Wherever "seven" shows up in the records below, copy the whole line.

***** Available records *****

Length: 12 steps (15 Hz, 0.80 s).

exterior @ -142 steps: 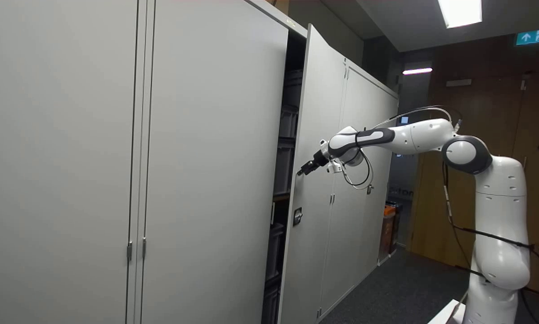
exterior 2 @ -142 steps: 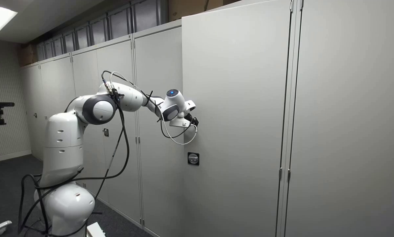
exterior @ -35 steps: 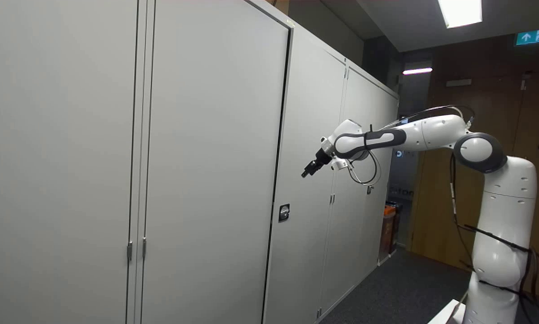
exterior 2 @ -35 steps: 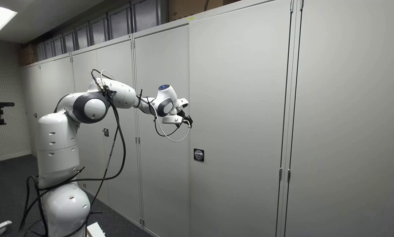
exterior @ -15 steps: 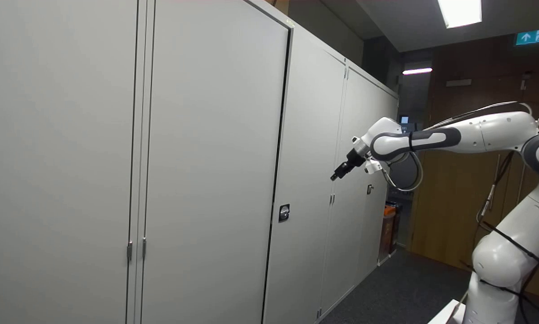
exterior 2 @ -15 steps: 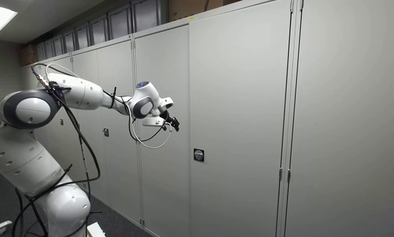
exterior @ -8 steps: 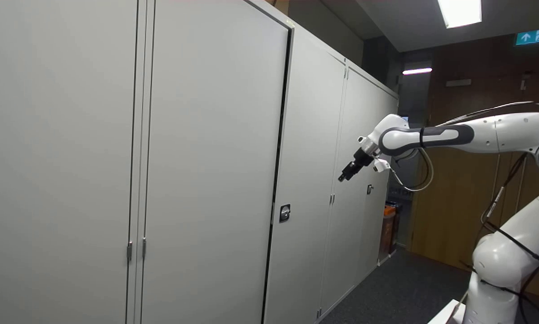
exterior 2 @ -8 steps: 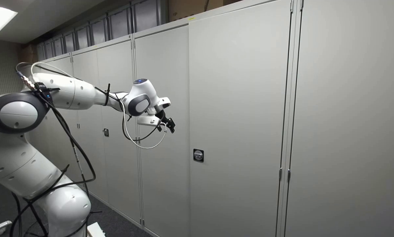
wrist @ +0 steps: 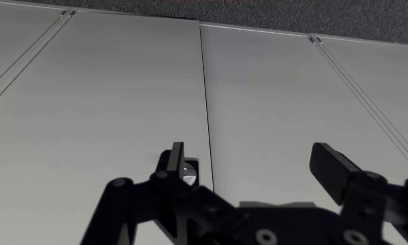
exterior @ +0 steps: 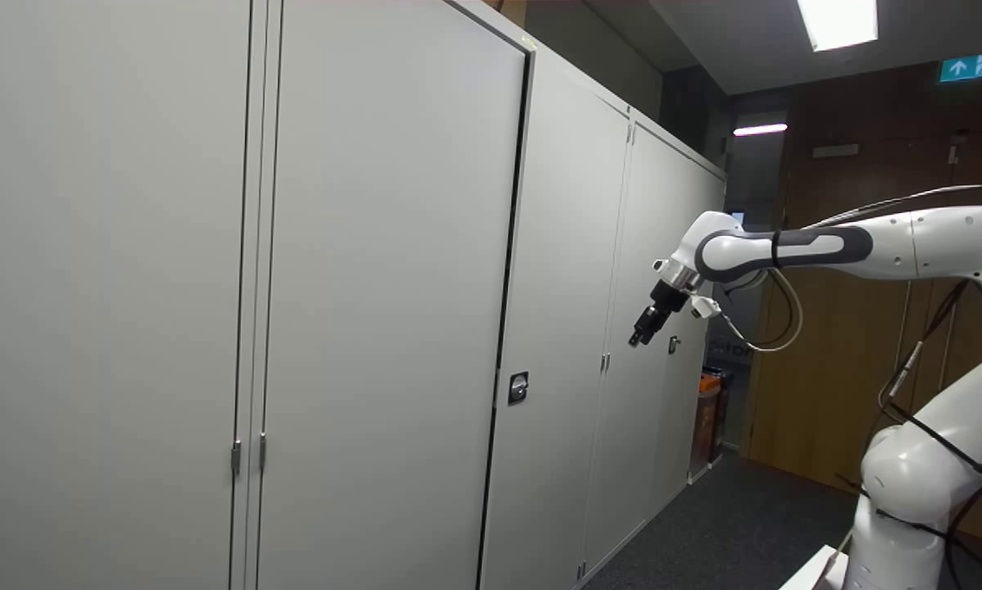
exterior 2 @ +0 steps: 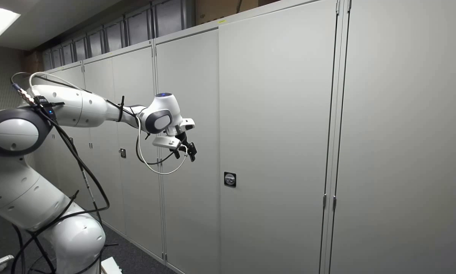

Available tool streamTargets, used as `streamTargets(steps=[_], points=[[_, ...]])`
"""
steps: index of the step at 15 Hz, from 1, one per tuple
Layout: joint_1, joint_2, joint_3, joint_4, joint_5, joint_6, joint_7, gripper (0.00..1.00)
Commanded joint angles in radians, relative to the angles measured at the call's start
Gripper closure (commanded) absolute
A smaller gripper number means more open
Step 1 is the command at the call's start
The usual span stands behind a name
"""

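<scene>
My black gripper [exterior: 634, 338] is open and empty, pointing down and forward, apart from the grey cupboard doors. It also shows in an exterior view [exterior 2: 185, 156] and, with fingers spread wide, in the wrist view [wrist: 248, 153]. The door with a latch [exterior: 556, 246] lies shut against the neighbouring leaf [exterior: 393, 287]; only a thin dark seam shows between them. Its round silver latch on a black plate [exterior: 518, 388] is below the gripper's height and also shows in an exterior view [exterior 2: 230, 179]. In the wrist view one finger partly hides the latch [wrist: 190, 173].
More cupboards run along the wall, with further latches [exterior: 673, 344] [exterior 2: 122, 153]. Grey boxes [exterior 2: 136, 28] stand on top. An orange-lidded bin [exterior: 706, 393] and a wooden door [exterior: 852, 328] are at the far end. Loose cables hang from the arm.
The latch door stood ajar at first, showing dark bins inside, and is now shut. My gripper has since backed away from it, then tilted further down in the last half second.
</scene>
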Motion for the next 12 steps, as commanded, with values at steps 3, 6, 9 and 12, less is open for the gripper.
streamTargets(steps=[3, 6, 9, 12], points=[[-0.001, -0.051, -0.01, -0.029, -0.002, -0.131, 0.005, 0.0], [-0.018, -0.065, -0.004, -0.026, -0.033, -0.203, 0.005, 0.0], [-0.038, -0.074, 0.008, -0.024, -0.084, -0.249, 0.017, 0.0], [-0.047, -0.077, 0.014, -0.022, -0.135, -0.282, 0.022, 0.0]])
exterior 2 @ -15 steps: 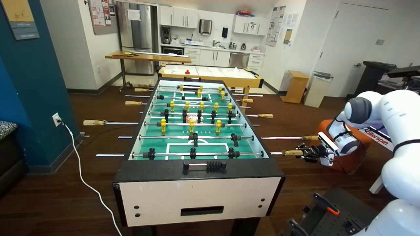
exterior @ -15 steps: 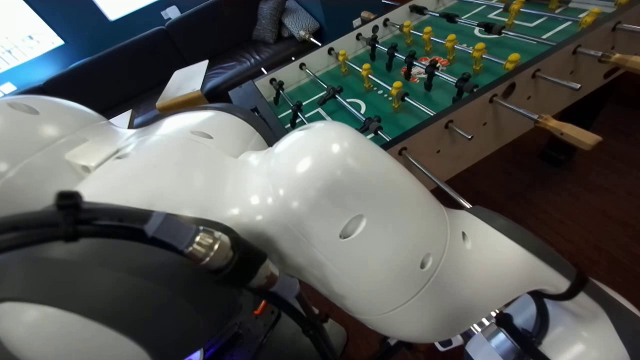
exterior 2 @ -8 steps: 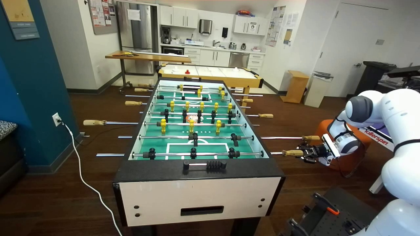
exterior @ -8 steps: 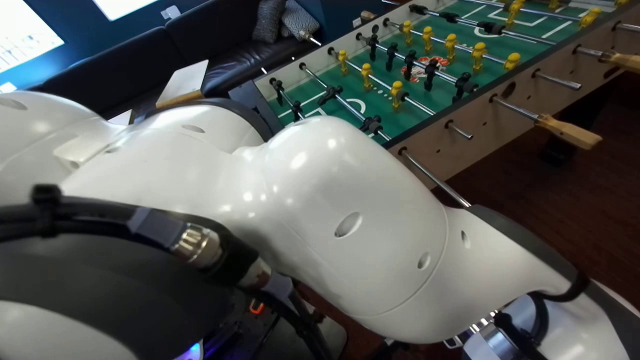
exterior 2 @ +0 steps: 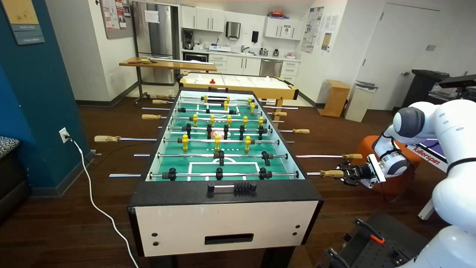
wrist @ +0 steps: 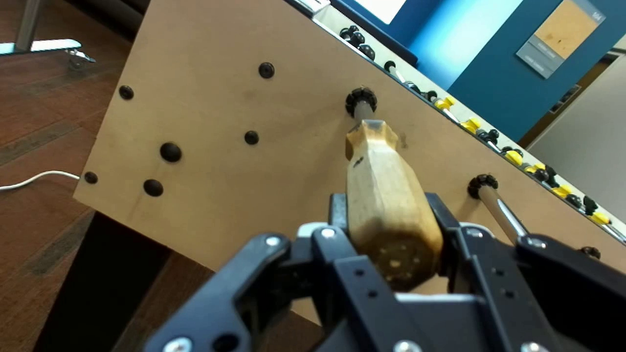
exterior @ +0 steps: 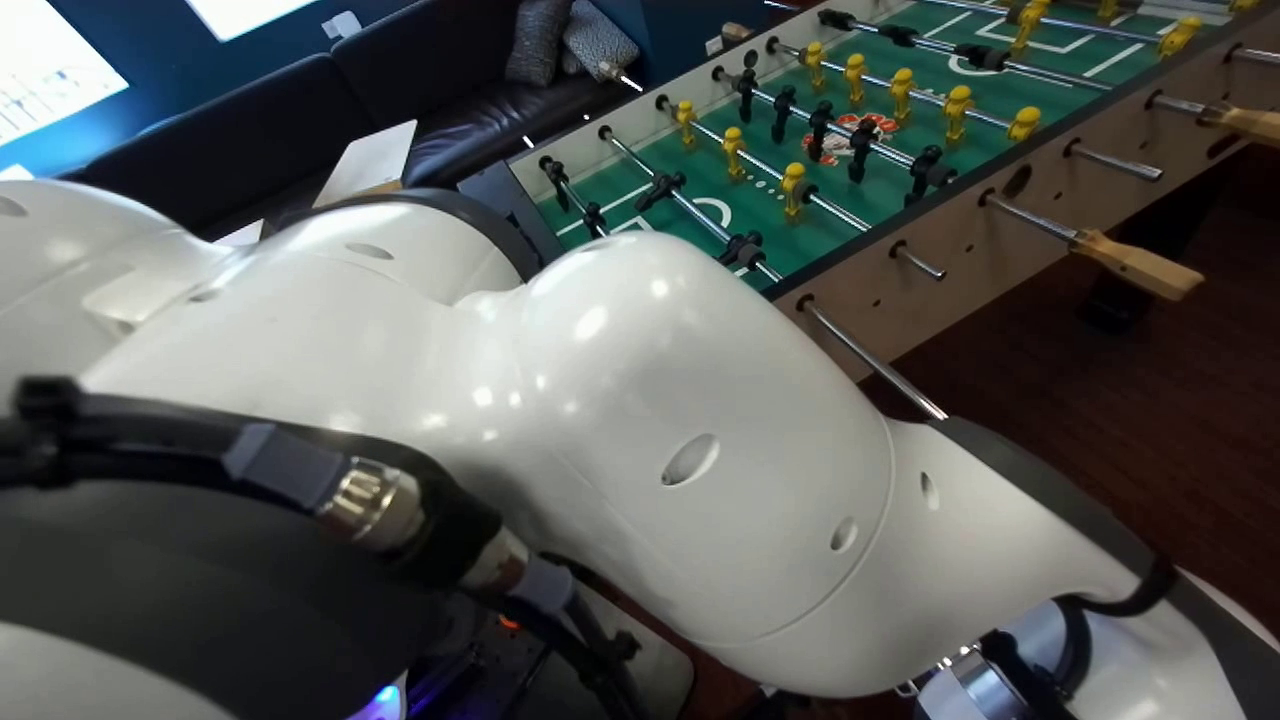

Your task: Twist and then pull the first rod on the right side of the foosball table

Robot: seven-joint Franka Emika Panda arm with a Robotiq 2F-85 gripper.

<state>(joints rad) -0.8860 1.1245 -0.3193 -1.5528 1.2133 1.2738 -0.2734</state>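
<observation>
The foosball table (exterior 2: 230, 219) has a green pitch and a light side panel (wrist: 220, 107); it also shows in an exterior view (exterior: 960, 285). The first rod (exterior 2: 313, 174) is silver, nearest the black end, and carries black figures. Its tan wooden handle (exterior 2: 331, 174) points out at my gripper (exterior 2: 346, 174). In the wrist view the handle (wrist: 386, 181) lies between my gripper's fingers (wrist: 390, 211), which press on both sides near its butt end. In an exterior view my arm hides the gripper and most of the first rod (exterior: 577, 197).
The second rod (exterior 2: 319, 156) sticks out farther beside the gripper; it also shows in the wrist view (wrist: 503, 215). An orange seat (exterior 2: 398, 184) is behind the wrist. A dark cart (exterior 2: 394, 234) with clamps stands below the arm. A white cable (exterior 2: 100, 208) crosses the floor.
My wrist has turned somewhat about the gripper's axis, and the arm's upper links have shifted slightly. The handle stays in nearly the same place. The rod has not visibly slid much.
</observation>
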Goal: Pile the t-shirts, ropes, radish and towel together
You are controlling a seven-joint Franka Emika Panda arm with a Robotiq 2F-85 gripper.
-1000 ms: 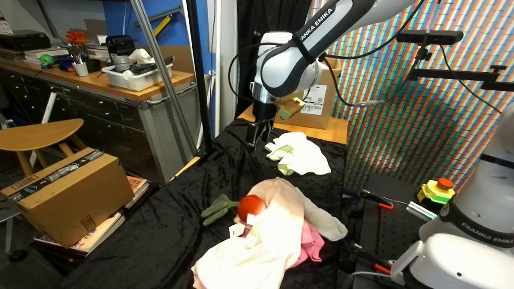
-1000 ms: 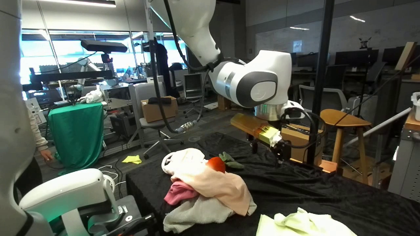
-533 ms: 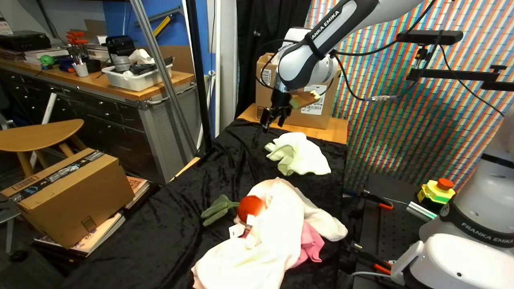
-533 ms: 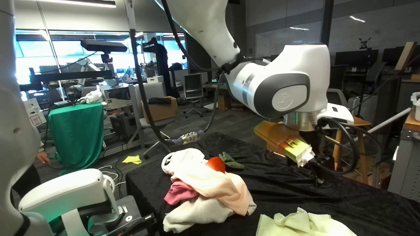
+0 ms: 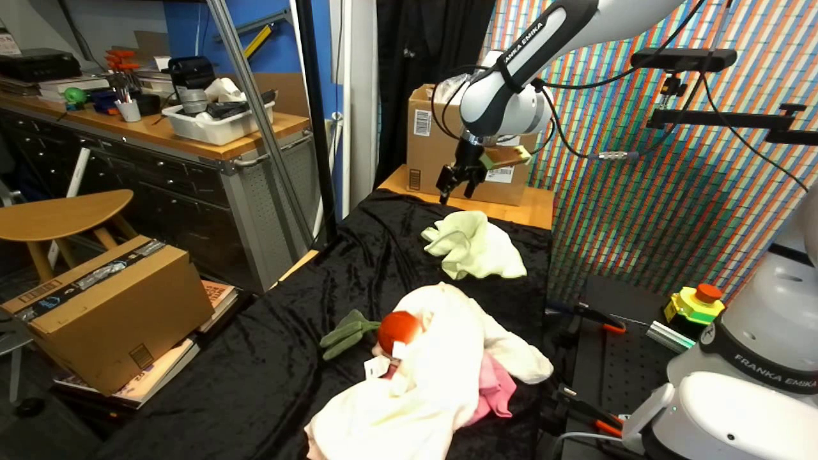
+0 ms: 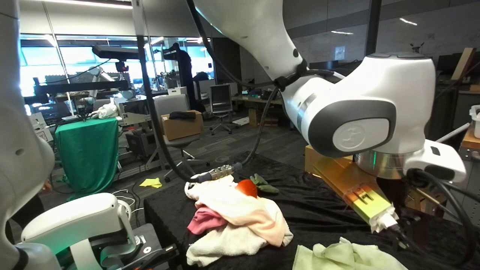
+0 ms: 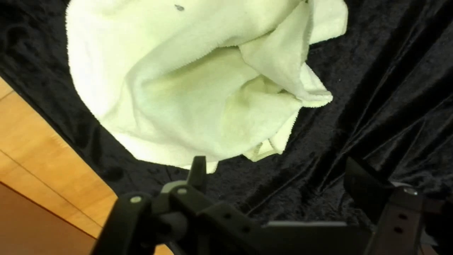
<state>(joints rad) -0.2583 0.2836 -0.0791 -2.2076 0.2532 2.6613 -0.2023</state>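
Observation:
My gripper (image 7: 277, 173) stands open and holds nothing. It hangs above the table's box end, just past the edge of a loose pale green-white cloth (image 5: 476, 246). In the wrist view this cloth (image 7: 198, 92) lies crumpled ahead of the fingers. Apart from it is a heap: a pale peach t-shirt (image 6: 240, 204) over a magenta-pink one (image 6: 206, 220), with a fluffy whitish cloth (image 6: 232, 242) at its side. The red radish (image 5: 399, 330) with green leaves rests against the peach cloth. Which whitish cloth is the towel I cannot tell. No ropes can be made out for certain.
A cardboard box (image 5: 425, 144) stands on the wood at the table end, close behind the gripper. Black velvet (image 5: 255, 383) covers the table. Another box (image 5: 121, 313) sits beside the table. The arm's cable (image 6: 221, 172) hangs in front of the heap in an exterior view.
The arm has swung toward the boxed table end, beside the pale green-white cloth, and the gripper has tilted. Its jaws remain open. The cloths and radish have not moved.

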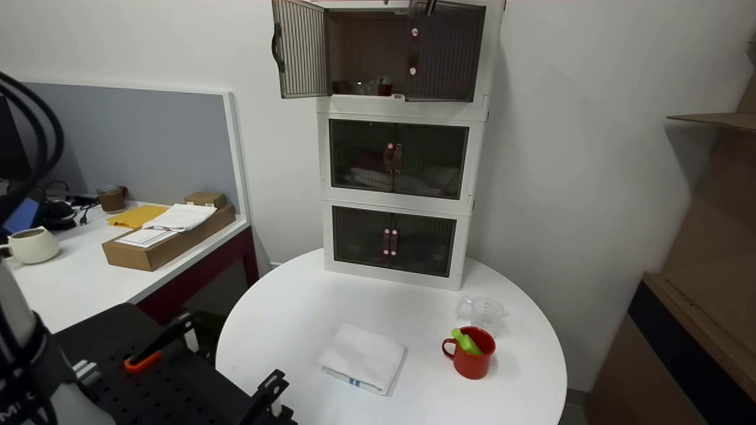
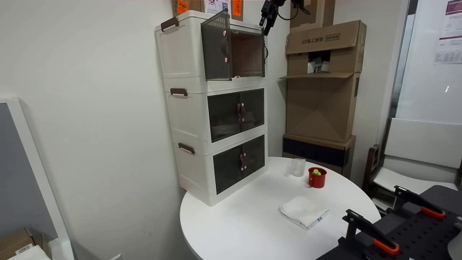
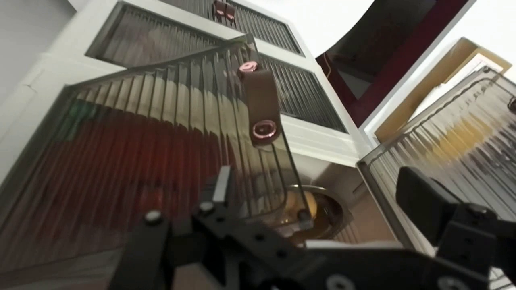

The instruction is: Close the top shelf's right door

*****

Response area
Robot: seven-joint Franka Emika Panda arm with a Robotiq 2F-85 gripper.
You are controlling a seven-joint Franka Emika Panda arm with a Robotiq 2F-85 gripper.

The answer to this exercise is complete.